Although this study provides an effective method for classifying forest types on the Loess Plateau, there may still be issues with the singularity of the data sources. The limited coverage of UAV data and the spatial resolution constraints of Landsat data could affect the accuracy and representativeness of the study results. Additionally, the choices of sample quantity and study area may limit the generalizability of the findings. If the sample size is insufficient or the selected study area does not represent the diversity of the entire Loess Plateau region, the model’s generalization ability may be compromised. Using the ResNet model and transfer learning techniques can improve classification accuracy, but it also increases the model’s complexity and computational cost. In practical applications, this complexity might limit the model’s usability and practicality. Although the study evaluated different spectral band combinations, it may not have covered all possible combinations. For certain vegetation types, specific spectral information might be required to achieve optimal classification results.

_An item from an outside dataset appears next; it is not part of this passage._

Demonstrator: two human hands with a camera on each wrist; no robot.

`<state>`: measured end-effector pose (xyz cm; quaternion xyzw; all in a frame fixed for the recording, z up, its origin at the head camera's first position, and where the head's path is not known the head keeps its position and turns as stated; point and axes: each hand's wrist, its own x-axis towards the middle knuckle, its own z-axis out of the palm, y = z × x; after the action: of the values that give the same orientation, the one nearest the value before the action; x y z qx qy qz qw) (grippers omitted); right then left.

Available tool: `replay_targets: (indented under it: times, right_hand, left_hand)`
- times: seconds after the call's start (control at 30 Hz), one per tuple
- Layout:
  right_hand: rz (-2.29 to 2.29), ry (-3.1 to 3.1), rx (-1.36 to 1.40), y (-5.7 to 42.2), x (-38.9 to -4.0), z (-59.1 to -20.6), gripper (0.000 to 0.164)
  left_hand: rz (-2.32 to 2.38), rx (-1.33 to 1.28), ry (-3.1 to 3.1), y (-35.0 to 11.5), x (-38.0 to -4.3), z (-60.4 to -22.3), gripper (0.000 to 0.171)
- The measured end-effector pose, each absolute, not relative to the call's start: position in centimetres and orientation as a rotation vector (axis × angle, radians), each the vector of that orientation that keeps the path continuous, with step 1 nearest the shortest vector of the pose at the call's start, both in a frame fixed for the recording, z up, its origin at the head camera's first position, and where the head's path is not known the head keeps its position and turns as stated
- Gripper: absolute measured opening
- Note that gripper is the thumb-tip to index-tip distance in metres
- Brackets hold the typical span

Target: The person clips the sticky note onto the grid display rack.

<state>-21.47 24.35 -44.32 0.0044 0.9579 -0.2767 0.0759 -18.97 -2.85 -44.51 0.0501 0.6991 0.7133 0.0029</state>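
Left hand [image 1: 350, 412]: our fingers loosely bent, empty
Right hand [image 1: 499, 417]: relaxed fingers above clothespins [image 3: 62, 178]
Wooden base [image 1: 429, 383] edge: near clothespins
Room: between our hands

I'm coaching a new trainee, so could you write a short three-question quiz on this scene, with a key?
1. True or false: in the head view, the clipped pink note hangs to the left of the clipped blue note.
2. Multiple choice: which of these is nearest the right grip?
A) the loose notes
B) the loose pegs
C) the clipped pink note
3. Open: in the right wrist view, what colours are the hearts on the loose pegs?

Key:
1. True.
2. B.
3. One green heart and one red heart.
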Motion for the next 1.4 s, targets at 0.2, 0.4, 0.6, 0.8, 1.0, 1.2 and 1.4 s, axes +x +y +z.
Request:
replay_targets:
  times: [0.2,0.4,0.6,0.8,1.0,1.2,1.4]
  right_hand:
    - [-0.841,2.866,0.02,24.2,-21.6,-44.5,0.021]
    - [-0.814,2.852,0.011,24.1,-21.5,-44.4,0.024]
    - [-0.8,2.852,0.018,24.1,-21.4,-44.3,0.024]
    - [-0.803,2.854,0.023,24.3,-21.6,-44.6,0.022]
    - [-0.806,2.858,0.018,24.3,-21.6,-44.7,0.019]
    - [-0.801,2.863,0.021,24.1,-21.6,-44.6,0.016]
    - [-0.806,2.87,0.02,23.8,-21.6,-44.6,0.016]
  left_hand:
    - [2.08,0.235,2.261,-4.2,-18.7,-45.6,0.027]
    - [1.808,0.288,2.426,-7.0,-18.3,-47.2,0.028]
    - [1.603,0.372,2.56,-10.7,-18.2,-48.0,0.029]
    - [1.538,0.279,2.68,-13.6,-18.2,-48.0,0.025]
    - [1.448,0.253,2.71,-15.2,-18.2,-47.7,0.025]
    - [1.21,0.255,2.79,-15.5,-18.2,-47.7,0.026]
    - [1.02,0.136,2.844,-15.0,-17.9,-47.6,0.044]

Moreover, the study may not have fully considered the impacts of seasonal and climatic changes on the spectral characteristics of vegetation. Vegetation spectral responses can vary under different seasonal and climatic conditions, thereby influencing classification results. Despite these limitations, the model can be adjusted and optimized through transfer learning, as long as corresponding remote sensing data and sufficient samples are available.
Our research is only a first step towards cross-scale forest monitoring. Future studies may extend upon this technical foundation using UAV hyperspectral and LiDAR data. By enriching spectral features and spatial information, these studies could further achieve large-scale tree species classification on the Loess Plateau, a process critically important for evaluating vegetation restoration outcomes.